Return the data below exactly, please, but drop the pictures.

Dataset entries
________________________________________

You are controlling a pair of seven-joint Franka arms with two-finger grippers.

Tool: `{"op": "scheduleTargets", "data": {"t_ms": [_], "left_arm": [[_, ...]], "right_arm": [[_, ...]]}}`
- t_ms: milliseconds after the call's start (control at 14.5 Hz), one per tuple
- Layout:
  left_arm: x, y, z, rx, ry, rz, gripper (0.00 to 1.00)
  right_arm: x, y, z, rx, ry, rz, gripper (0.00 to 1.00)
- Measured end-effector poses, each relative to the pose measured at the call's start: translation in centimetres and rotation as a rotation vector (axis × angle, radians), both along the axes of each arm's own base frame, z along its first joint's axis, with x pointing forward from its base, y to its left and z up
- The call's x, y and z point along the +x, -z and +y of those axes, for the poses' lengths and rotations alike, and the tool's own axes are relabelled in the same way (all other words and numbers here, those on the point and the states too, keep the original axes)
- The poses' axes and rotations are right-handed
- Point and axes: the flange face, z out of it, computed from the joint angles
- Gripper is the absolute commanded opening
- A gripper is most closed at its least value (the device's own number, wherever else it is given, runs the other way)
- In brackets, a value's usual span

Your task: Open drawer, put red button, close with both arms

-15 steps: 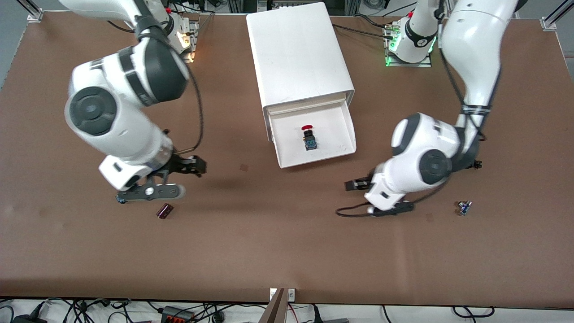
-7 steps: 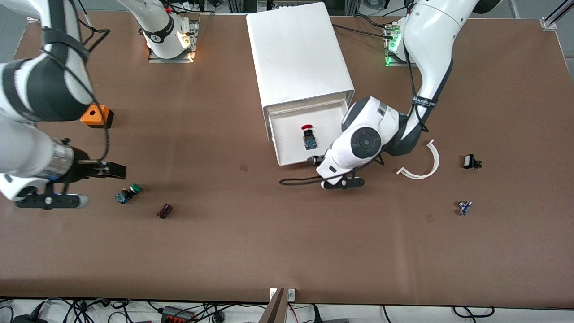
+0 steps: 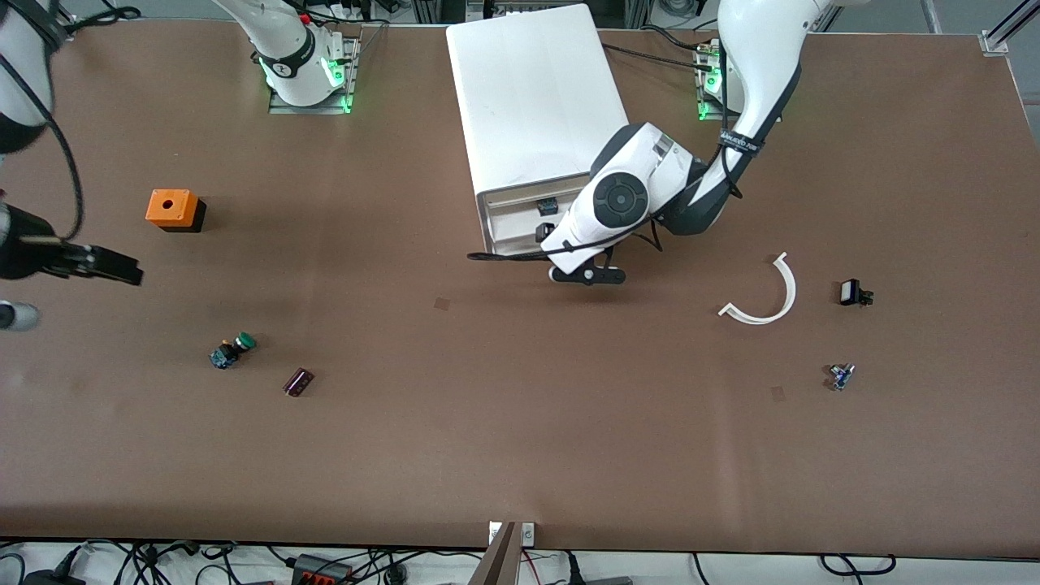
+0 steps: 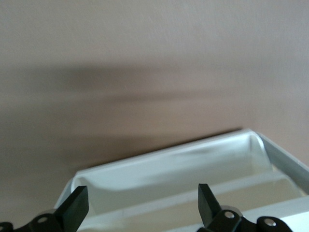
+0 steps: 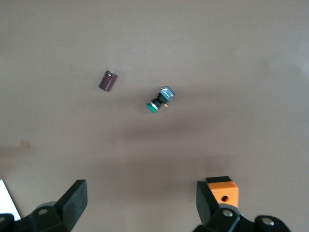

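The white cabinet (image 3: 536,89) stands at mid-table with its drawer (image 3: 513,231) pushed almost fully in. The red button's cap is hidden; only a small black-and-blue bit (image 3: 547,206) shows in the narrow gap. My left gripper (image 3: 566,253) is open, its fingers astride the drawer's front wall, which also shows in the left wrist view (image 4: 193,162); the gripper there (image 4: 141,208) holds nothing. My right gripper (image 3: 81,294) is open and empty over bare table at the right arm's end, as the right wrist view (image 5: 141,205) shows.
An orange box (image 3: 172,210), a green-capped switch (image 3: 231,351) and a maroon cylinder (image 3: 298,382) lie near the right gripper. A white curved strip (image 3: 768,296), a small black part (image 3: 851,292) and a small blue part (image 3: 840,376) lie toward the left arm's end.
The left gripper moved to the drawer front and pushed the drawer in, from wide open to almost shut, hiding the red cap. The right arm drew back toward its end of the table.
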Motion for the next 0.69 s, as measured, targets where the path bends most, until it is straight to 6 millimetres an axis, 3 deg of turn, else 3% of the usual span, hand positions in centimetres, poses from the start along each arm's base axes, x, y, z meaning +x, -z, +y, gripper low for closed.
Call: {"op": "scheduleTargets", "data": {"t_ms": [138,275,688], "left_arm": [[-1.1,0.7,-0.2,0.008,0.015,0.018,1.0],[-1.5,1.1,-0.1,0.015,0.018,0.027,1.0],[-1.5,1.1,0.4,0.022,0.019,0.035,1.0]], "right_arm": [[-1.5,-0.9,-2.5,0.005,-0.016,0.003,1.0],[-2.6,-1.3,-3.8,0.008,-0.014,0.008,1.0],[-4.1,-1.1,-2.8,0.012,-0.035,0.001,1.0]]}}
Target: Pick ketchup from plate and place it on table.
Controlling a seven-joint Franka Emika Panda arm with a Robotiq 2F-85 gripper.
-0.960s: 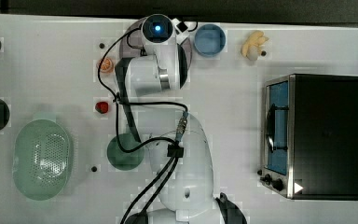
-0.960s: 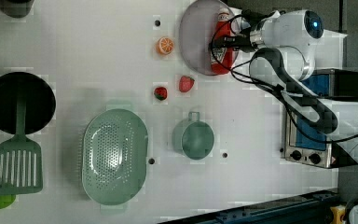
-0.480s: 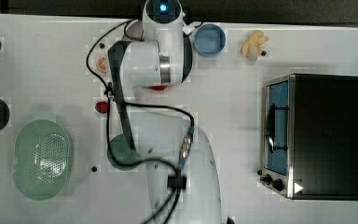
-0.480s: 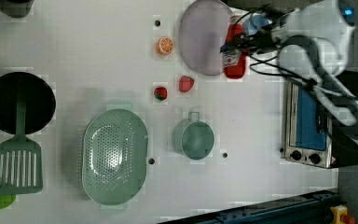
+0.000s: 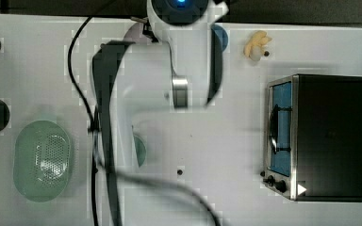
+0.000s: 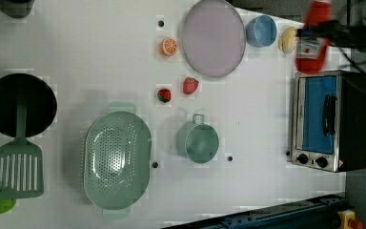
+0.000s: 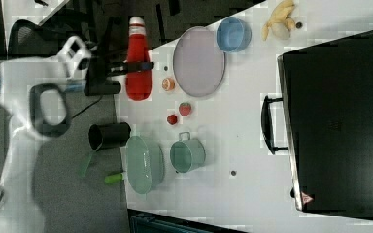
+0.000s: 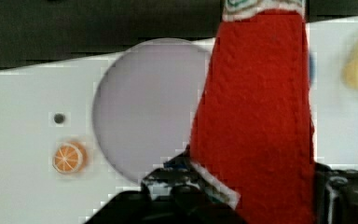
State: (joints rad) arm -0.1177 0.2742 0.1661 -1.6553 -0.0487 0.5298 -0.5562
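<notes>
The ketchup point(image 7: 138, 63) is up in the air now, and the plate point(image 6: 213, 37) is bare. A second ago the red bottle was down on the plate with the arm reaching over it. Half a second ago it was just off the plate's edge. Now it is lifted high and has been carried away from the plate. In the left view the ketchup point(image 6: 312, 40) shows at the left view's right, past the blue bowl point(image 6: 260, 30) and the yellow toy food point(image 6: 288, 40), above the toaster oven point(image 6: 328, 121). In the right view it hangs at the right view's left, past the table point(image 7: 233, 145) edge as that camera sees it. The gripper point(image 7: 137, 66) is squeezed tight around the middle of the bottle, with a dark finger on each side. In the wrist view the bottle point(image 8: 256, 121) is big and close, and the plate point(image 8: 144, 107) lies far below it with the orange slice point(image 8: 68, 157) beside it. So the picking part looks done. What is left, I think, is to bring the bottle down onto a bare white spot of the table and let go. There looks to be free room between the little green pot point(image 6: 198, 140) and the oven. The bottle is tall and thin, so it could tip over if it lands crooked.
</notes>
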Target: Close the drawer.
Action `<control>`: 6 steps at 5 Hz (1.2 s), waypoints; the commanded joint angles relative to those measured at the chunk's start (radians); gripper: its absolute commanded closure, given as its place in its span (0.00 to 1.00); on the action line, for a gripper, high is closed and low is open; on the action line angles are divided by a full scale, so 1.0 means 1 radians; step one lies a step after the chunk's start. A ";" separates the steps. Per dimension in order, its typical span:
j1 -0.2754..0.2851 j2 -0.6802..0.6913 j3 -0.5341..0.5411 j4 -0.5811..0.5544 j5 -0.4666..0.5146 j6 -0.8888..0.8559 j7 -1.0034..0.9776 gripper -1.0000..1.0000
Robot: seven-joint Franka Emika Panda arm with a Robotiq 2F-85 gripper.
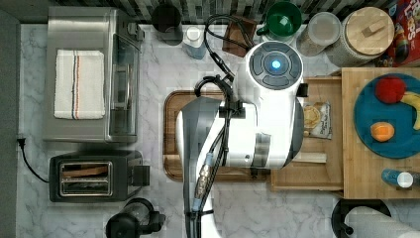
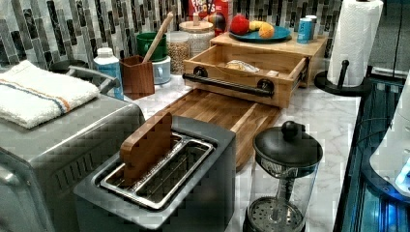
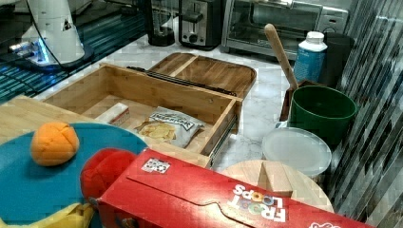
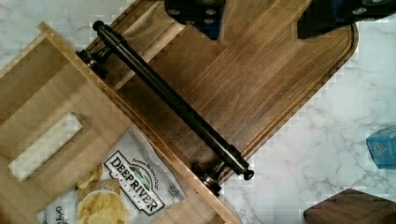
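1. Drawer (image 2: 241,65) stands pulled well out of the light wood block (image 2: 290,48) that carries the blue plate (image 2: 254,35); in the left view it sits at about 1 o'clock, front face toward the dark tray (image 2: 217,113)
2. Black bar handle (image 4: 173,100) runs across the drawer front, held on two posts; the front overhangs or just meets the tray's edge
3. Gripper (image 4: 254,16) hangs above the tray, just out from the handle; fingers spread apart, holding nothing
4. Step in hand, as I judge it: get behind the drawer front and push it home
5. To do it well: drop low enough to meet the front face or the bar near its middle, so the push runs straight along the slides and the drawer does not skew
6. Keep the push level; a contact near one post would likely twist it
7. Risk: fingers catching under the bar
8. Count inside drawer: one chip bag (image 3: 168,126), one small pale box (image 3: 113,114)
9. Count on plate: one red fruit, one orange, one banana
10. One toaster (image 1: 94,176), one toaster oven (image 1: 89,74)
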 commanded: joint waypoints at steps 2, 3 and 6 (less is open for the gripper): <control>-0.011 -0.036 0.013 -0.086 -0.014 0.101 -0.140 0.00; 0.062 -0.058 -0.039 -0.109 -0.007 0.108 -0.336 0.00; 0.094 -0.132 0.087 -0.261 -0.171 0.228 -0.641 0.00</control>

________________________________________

*OUTPUT OF THE EXERCISE*
You are controlling a pair of seven-joint Franka arms with two-finger grippers.

Tool: `{"op": "scheduleTargets", "data": {"t_ms": [_], "left_arm": [[_, ...]], "right_arm": [[_, ...]]}}`
- t_ms: milliseconds after the call's start (control at 14.5 Hz), one per tuple
- Layout:
  left_arm: x, y, z, rx, ry, rz, gripper (0.00 to 1.00)
  right_arm: x, y, z, rx, ry, rz, gripper (0.00 to 1.00)
- Measured end-effector poses, each relative to the pose measured at the call's start: translation in centimetres and rotation as a rotation vector (axis × angle, radians), both along the axes of each arm's own base frame, z along its first joint's axis, with x pointing forward from its base, y to its left and z up
- The call's x, y and z point along the +x, -z and +y of those axes, for the poses' lengths and rotations alike, and the tool's own axes are relabelled in the same way (all other words and numbers here, those on the point and the states too, keep the original axes)
- The poses' axes and rotations are right-handed
- Point and axes: the flange face, z out of it, computed from the joint angles
- Gripper is the absolute commanded opening
- A gripper is most closed at its least value (the device's own number, wherever else it is given, runs the other way)
- In brackets, a value's usual span

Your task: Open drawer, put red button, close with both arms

-15 steps: 
-7 steps: 
+0 steps: 
+0 steps: 
+0 steps: 

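The white cabinet (image 3: 536,89) stands at mid-table with its drawer (image 3: 513,231) pushed almost fully in. The red button's cap is hidden; only a small black-and-blue bit (image 3: 547,206) shows in the narrow gap. My left gripper (image 3: 566,253) is open, its fingers astride the drawer's front wall, which also shows in the left wrist view (image 4: 193,162); the gripper there (image 4: 141,208) holds nothing. My right gripper (image 3: 81,294) is open and empty over bare table at the right arm's end, as the right wrist view (image 5: 141,205) shows.
An orange box (image 3: 172,210), a green-capped switch (image 3: 231,351) and a maroon cylinder (image 3: 298,382) lie near the right gripper. A white curved strip (image 3: 768,296), a small black part (image 3: 851,292) and a small blue part (image 3: 840,376) lie toward the left arm's end.
The left gripper moved to the drawer front and pushed the drawer in, from wide open to almost shut, hiding the red cap. The right arm drew back toward its end of the table.
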Motion for the next 0.69 s, as measured, targets where the path bends most, until it is straight to 6 millimetres an axis, 3 deg of turn, else 3% of the usual span, hand positions in centimetres, poses from the start along each arm's base axes, x, y, z meaning +x, -z, +y, gripper low for closed.
Call: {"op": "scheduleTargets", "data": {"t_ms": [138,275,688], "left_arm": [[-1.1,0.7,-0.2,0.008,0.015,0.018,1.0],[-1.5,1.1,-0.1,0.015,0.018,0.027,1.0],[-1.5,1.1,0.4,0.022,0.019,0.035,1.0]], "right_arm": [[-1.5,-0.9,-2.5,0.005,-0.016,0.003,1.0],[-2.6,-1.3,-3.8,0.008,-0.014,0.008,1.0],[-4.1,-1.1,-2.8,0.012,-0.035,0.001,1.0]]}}
Target: Pick ketchup from plate and place it on table.
Controlling a seven-joint Franka Emika Panda arm with a Robotiq 2F-85 gripper.
-0.960s: 
-0.960s: 
-0.480s: 
-0.480s: 
+0.000s: 
+0.000s: 
+0.000s: 
+0.000s: 
State: (joints rad) arm -0.1177 0.2742 0.1661 -1.6553 -0.0487 0.5298 -0.5562
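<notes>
The ketchup point(image 7: 138, 63) is up in the air now, and the plate point(image 6: 213, 37) is bare. A second ago the red bottle was down on the plate with the arm reaching over it. Half a second ago it was just off the plate's edge. Now it is lifted high and has been carried away from the plate. In the left view the ketchup point(image 6: 312, 40) shows at the left view's right, past the blue bowl point(image 6: 260, 30) and the yellow toy food point(image 6: 288, 40), above the toaster oven point(image 6: 328, 121). In the right view it hangs at the right view's left, past the table point(image 7: 233, 145) edge as that camera sees it. The gripper point(image 7: 137, 66) is squeezed tight around the middle of the bottle, with a dark finger on each side. In the wrist view the bottle point(image 8: 256, 121) is big and close, and the plate point(image 8: 144, 107) lies far below it with the orange slice point(image 8: 68, 157) beside it. So the picking part looks done. What is left, I think, is to bring the bottle down onto a bare white spot of the table and let go. There looks to be free room between the little green pot point(image 6: 198, 140) and the oven. The bottle is tall and thin, so it could tip over if it lands crooked.
</notes>
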Target: Close the drawer.
Action `<control>`: 6 steps at 5 Hz (1.2 s), waypoints; the commanded joint angles relative to those measured at the chunk's start (radians); gripper: its absolute commanded closure, given as its place in its span (0.00 to 1.00); on the action line, for a gripper, high is closed and low is open; on the action line angles are divided by a full scale, so 1.0 means 1 radians; step one lies a step after the chunk's start. A ";" separates the steps. Per dimension in order, its typical span:
j1 -0.2754..0.2851 j2 -0.6802..0.6913 j3 -0.5341..0.5411 j4 -0.5811..0.5544 j5 -0.4666..0.5146 j6 -0.8888..0.8559 j7 -1.0034..0.9776 gripper -1.0000..1.0000
Robot: seven-joint Franka Emika Panda arm with a Robotiq 2F-85 gripper.
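1. Drawer (image 2: 241,65) stands pulled well out of the light wood block (image 2: 290,48) that carries the blue plate (image 2: 254,35); in the left view it sits at about 1 o'clock, front face toward the dark tray (image 2: 217,113)
2. Black bar handle (image 4: 173,100) runs across the drawer front, held on two posts; the front overhangs or just meets the tray's edge
3. Gripper (image 4: 254,16) hangs above the tray, just out from the handle; fingers spread apart, holding nothing
4. Step in hand, as I judge it: get behind the drawer front and push it home
5. To do it well: drop low enough to meet the front face or the bar near its middle, so the push runs straight along the slides and the drawer does not skew
6. Keep the push level; a contact near one post would likely twist it
7. Risk: fingers catching under the bar
8. Count inside drawer: one chip bag (image 3: 168,126), one small pale box (image 3: 113,114)
9. Count on plate: one red fruit, one orange, one banana
10. One toaster (image 1: 94,176), one toaster oven (image 1: 89,74)
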 commanded: joint waypoints at steps 2, 3 and 6 (less is open for the gripper): <control>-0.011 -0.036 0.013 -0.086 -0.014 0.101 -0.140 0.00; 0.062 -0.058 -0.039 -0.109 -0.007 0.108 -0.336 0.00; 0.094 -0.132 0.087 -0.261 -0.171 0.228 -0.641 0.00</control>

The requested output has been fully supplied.